Tuesday, May 3, 1983. Balanchine’s funeral commenced at nine a.m. The church, located on Ninety-third Street between Madison
and Park avenues, has a mouthful of a name: Cathedral of Our Lady of the Sign, Synod of Bishops, Russian Orthodox Church Outside of Russia. At Russian Orthodox rites, there are no pews or padded kneeling pillows, so STANDING ROOM ONLY means more than a packed house. By eight a.m., the church was already full, but my family and I squeezed ourselves in, got a candle each, lit them, and by nine o’clock were immovable. A few people fainted standing, unable to fall. Packed together and unaccustomed to standing in place, we undulated in a slow dance, shifting our weight from foot to foot— hot, tense, bereaved, seeking comfort. As I looked up, I’d swear the figures in the icons layered up the walls were rocking too. Hundreds gathered outside the church, blocking the doors.

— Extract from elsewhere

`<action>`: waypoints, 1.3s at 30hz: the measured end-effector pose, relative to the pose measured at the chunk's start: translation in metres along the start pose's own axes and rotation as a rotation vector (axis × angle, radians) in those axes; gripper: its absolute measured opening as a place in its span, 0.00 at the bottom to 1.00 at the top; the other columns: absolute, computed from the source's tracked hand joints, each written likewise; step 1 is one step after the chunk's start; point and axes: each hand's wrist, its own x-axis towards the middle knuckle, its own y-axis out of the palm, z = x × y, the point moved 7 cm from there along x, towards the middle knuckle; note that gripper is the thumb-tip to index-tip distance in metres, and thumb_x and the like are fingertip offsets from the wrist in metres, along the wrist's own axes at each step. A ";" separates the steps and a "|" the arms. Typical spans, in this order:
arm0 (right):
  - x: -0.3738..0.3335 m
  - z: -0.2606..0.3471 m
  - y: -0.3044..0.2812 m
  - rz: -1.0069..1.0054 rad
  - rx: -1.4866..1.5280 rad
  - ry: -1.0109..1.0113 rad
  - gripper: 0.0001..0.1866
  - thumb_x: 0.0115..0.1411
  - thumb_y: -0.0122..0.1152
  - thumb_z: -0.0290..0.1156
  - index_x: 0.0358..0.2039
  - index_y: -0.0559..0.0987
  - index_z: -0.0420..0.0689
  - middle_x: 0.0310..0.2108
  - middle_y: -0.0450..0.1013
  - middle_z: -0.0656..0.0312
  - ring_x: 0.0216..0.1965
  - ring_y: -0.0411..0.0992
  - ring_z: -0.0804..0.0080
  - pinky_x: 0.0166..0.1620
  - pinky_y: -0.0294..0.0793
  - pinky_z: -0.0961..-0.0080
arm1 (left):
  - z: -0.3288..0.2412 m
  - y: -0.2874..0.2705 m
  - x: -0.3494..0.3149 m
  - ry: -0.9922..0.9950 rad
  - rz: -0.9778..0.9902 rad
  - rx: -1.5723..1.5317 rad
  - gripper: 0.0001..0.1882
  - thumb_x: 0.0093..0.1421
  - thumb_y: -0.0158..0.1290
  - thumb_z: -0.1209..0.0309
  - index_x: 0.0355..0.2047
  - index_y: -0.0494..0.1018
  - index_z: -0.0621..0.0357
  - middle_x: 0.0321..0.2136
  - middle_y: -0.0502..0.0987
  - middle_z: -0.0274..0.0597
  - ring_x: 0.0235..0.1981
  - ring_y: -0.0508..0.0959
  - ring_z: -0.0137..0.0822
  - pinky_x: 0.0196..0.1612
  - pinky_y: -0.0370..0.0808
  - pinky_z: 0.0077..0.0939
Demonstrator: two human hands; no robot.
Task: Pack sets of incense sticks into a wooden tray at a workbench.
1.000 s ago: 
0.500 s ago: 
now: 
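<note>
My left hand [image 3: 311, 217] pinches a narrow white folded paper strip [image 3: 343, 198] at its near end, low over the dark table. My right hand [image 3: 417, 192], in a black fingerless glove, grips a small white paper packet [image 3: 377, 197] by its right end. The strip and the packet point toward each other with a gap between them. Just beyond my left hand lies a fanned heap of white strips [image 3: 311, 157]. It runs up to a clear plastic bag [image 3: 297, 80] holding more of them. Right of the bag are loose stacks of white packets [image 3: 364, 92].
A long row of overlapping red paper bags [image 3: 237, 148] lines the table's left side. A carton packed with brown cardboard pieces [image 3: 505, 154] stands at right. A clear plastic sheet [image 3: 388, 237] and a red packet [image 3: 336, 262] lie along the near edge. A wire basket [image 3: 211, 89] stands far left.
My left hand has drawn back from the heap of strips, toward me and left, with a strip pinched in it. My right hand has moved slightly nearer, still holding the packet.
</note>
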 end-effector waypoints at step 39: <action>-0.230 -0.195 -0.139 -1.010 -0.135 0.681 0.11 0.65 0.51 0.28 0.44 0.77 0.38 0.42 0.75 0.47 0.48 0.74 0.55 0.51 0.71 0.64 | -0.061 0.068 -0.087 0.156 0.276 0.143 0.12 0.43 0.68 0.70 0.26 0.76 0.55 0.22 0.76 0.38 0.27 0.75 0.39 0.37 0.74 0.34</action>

In the sanctuary, the environment of loss was thick and darker than a shadow’s shadow. On my left, almost crushed by the mass of people, was Tusia, the mouse- like Russian seamstress, four feet tall, weighing about fifty pounds. She had been a devoted serf her whole life to the great costume designer Madame Karinska. As a pagan sorceress or goddess has a familiar to do her bidding (the black cat to a witch, Jiminy Cricket to Pinocchio), so Karinska had her Tusia.

Occasionally, my gaze would meet other pairs of tearful eyes, pause a moment, then sadly move on. Familiar friends nearby received a hug and then a silent separation: Allegra Kent, Merrill Ashley, Kay Mazzo, Tanaquil LeClercq. Across the way stood Alexandra Danilova, the legendary ballerina assolu...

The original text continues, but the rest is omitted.